Task instructions
Your answer should be an exact copy of the lines from the start of the entries to the line containing "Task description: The", both included.

+++ Source data +++

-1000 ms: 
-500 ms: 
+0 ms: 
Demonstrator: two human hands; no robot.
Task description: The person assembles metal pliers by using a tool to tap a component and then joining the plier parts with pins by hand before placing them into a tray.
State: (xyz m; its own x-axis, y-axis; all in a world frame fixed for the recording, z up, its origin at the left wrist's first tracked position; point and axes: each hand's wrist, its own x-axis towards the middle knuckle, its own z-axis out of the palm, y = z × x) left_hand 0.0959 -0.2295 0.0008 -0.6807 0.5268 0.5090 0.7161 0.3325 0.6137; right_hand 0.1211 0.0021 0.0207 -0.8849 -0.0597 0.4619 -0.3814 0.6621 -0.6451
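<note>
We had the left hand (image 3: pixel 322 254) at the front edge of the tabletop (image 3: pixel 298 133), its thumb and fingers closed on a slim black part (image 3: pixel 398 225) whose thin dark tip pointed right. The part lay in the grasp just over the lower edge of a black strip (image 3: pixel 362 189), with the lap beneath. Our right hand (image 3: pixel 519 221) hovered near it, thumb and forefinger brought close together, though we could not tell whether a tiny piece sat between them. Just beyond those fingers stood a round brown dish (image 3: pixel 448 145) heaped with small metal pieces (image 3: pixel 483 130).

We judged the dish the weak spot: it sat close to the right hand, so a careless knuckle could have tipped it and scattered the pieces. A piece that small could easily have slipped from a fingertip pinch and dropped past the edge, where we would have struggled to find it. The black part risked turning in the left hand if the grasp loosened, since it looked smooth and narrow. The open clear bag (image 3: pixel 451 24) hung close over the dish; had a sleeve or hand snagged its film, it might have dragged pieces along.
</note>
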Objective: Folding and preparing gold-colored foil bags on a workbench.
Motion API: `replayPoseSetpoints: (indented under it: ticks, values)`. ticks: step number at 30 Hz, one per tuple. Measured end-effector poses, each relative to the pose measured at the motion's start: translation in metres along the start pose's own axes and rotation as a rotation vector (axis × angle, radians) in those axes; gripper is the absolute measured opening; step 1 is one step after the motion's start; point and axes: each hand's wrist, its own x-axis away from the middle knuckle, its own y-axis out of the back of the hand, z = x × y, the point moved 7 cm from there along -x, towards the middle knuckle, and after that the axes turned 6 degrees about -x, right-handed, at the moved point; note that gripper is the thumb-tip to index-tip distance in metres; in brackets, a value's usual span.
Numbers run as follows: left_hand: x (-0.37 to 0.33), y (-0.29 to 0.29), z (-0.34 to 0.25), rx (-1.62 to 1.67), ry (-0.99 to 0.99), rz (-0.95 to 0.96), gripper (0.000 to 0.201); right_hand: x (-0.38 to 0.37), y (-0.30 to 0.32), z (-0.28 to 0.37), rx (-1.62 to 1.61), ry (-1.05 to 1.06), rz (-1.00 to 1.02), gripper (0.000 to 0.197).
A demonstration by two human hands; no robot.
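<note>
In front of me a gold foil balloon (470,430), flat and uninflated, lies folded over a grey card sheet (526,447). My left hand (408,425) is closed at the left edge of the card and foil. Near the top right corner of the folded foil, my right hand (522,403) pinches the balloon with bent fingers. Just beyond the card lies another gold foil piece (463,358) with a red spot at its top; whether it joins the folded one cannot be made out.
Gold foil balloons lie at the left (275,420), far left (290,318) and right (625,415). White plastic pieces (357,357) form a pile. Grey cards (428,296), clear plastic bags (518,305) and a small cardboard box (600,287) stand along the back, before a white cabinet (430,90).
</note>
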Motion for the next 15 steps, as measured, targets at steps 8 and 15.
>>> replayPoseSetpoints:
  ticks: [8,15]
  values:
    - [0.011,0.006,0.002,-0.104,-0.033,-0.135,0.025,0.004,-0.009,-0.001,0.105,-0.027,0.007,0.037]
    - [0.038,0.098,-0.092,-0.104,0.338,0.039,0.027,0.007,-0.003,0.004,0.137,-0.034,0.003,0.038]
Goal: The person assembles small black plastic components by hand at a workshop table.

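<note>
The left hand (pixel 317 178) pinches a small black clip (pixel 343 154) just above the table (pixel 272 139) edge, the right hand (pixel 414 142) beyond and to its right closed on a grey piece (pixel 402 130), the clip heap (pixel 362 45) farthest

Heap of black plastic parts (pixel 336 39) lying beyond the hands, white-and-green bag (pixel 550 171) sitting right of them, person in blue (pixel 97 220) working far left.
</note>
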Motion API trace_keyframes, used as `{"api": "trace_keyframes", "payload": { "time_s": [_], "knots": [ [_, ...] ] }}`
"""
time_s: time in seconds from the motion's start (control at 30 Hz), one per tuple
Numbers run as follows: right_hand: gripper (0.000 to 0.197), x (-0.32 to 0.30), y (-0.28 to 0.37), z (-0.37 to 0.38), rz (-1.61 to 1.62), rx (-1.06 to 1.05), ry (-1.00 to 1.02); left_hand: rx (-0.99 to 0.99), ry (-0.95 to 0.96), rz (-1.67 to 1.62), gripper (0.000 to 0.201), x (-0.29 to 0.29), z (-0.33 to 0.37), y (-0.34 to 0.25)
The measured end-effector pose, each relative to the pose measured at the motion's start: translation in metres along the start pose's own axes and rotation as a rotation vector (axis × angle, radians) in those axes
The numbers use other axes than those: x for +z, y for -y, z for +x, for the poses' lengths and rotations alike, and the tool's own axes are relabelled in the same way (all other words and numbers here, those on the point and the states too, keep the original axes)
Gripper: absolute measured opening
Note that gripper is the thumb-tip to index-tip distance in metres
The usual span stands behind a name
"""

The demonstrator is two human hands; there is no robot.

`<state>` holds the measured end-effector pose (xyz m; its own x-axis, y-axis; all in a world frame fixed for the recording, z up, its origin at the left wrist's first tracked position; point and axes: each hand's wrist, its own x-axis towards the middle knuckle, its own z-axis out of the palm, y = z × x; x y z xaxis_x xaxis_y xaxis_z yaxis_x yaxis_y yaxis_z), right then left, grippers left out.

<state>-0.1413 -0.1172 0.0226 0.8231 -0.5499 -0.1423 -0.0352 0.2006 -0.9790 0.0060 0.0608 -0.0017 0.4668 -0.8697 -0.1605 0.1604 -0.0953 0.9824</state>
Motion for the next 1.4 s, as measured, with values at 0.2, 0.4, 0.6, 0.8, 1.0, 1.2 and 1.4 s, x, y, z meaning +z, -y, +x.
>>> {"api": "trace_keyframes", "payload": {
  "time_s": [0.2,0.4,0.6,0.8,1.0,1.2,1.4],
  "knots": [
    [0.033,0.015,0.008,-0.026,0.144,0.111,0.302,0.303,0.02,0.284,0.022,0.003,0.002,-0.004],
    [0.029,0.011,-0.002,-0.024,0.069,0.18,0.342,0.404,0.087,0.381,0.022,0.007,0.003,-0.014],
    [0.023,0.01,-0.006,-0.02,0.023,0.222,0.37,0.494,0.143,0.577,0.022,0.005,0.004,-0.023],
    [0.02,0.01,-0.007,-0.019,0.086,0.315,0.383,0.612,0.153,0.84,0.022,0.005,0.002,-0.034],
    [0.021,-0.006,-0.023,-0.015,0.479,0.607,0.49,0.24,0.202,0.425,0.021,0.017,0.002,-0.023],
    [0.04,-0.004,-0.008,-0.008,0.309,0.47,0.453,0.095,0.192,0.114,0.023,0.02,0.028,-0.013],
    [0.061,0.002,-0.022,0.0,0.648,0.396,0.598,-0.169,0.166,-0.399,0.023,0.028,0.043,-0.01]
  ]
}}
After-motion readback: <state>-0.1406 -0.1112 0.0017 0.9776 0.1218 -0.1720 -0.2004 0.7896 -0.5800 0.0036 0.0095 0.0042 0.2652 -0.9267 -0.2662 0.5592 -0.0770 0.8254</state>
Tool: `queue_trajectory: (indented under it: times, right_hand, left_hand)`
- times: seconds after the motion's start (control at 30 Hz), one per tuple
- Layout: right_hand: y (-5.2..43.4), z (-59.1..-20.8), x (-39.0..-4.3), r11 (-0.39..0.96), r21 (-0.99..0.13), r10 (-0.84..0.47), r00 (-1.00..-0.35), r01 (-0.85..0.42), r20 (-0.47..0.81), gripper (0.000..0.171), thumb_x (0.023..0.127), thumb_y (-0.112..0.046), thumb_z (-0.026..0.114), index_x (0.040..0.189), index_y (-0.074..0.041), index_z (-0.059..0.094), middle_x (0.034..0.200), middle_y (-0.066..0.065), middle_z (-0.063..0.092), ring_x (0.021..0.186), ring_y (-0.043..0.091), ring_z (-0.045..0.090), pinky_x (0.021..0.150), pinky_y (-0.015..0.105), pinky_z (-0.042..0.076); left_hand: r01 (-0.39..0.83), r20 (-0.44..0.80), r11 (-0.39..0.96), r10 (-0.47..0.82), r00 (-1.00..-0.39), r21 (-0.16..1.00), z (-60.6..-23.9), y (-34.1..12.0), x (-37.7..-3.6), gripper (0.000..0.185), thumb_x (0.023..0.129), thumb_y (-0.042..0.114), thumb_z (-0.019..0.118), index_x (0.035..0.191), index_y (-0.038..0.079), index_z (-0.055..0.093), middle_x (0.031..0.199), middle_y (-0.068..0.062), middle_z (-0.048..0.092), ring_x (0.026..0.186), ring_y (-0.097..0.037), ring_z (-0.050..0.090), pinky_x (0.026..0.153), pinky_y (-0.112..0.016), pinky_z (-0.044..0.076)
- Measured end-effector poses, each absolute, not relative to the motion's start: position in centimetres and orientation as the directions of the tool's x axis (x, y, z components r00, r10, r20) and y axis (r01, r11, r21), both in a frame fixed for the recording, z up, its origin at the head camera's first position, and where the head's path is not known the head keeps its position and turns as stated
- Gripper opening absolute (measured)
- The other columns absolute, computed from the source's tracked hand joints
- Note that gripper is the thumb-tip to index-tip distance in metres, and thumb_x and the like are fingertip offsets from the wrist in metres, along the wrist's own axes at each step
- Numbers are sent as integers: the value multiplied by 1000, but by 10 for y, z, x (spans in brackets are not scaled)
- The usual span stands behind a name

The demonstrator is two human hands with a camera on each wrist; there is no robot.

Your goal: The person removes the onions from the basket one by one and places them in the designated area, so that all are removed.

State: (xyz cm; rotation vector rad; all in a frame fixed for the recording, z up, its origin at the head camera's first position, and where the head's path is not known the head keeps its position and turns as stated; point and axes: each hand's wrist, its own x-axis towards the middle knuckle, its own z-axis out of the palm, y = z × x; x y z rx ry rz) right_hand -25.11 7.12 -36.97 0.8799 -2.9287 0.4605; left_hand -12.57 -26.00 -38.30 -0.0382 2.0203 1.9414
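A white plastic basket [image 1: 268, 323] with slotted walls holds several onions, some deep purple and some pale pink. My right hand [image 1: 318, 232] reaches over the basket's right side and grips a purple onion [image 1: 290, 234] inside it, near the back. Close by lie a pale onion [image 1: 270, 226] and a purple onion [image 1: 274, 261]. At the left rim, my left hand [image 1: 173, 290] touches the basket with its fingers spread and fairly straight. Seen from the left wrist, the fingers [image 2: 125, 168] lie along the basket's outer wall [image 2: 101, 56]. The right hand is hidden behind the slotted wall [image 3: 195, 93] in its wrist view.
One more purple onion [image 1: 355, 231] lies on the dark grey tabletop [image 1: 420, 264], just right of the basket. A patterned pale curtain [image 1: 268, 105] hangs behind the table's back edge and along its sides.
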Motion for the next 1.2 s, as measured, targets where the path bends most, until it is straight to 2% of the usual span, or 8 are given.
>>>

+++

Worked solution
-1000 ms: 
-500 ms: 
+0 ms: 
Demonstrator: two human hands; no robot.
Task description: The person assembles metal pliers by using a tool to tap a component and then joining the plier parts with pins by hand before placing them into a tray.

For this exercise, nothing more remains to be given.